Vamos a hablar de la Cascada de Jägala, que con sus 8 metros de alto y 50 de ancho es la más grande de toda Estonia formada de manera natural (hay una mayor, pero es fruto de la actividad humana). Se encuentra junto al coqueto municipio rural de Jõelähtme y es uno de los principales atractivos naturales del país.

Una buena excursión desde Tallin

La Cascada de Jägala está a escasos 25 kilómetros al este de Tallin, por lo que puede ser una excelente excursión desde la capital de Estonia. En concreto, está en el curso inferior del Río Jägala, a su paso por Jõelähtme.

Aunque Estonia es un país tirando a llano, la cascada salva el desnivel que hay entre la Meseta de Harju y la llanura costera del norte del país. Es un salto de apenas 8 metros, pero que resulta espectacular en un contexto como este.

Por cierto, si queréis conocer el sitio más allá de su valor natural, en los alrededores podéis encontrar restos de diferentes estructuras (desde un molino hasta una planta de energía eléctrica abandonada) y también fósiles de cefalópodos.

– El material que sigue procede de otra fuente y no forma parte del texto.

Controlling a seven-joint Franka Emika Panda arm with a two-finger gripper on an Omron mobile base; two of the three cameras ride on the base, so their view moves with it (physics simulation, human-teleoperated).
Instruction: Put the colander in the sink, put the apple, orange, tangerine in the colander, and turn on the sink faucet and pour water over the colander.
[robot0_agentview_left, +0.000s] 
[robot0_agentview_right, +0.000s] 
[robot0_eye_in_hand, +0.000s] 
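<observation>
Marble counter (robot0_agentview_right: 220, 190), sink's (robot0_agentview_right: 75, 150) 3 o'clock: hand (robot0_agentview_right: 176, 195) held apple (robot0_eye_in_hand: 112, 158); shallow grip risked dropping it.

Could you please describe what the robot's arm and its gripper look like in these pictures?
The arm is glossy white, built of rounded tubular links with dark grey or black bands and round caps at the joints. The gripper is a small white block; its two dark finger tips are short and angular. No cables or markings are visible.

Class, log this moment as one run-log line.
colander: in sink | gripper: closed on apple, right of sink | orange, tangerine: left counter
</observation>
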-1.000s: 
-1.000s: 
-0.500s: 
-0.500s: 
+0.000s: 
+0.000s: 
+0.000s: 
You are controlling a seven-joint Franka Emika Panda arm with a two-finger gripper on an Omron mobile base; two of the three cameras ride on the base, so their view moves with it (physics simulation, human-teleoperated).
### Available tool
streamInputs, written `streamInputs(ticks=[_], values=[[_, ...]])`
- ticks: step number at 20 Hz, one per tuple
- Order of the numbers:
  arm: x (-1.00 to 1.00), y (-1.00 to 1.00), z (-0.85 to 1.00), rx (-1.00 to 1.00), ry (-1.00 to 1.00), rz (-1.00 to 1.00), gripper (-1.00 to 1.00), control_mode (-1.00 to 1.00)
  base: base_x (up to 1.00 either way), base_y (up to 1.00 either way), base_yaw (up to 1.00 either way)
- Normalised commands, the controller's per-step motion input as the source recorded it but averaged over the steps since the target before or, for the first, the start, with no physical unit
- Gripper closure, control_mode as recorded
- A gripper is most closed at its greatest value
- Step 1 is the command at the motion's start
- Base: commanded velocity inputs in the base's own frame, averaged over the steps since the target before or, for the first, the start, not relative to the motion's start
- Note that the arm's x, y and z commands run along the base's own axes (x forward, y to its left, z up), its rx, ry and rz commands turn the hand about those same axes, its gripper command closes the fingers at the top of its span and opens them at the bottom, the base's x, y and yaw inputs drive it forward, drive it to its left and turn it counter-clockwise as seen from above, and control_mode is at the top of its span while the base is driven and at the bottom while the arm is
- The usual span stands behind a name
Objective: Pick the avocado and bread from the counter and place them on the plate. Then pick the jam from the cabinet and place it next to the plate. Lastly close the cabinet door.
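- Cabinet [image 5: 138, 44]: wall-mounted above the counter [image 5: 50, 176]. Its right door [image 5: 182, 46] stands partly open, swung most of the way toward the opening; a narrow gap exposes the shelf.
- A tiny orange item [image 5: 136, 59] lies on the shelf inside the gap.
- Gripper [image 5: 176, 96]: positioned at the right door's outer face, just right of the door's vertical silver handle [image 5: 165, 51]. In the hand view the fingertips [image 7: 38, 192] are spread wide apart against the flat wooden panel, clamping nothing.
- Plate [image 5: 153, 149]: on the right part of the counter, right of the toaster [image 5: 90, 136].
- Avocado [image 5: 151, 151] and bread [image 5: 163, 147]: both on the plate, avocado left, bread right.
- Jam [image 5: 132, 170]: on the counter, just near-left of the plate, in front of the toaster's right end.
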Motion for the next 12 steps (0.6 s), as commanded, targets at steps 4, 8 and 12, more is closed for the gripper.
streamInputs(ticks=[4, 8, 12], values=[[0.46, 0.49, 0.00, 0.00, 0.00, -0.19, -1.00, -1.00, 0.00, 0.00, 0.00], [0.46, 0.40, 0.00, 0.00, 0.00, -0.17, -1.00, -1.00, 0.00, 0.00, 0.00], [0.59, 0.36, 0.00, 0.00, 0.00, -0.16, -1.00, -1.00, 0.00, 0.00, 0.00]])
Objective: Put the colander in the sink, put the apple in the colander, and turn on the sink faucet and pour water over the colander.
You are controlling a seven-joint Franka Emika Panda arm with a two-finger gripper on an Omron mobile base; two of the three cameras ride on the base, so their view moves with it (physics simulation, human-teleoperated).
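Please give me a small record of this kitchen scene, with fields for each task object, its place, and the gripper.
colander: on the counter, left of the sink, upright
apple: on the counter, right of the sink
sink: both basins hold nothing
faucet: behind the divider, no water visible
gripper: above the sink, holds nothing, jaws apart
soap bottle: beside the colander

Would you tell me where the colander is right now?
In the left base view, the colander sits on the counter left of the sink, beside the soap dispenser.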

Por doquier veréis excursiones organizadas a la cascada, que por unos 20€ os llevan hasta ella y de paso os enseñan algunos pueblecitos de los alrededores. No decimos que estén mal, pero nosotros la hicimos por libre (ya que estábamos viajando con nuestra furgoneta) y no pudo ser más sencillo.

Visitar la Cascada de Jägala por libre

De hecho, recomendamos hacer esta excursión por libre ya que se puede hacer en unos pocos minutos, dejando mucho tiempo para investigar otros puntos de interés del norte de Estonia.

Hay un enorme aparcamiento justo al lado, literalmente con caminar un par de minutos se llega hasta el agua. Eso hace que sea una ruta no solo sencilla, sino accesible para prácticamente todos los públicos.

Se pueden contemplar las cascadas desde arriba y desde abajo. Eso sí, no esperéis grandes señalizaciones ni medidas de seguridad, porque es un sitio al que se le han quitado cuatro matojos de los alrededores y poco más.

Es uno de esos lugares que cambian mucho en función de la época del año. Por ejemplo, nosotros fuimos en verano, cuando lleva muy poco caudal y se puede incluso caminar sobre el lecho de piedra del río. Por el contrario, si vais en otoño y en primavera llevará muchísima agua, mientras que en un frío día de invierno lo mismo os la encontráis parcial o totalmente congelada.

Puede que no sea el espacio natural más impresionante que visitamos en nuestro viaje por los países bálticos, pero aun así nos parece una excursión más que digna desde Tallin. Al fin y al cabo, la cascada natural más grande del país no siempre está a escasos 15 minutos en coche.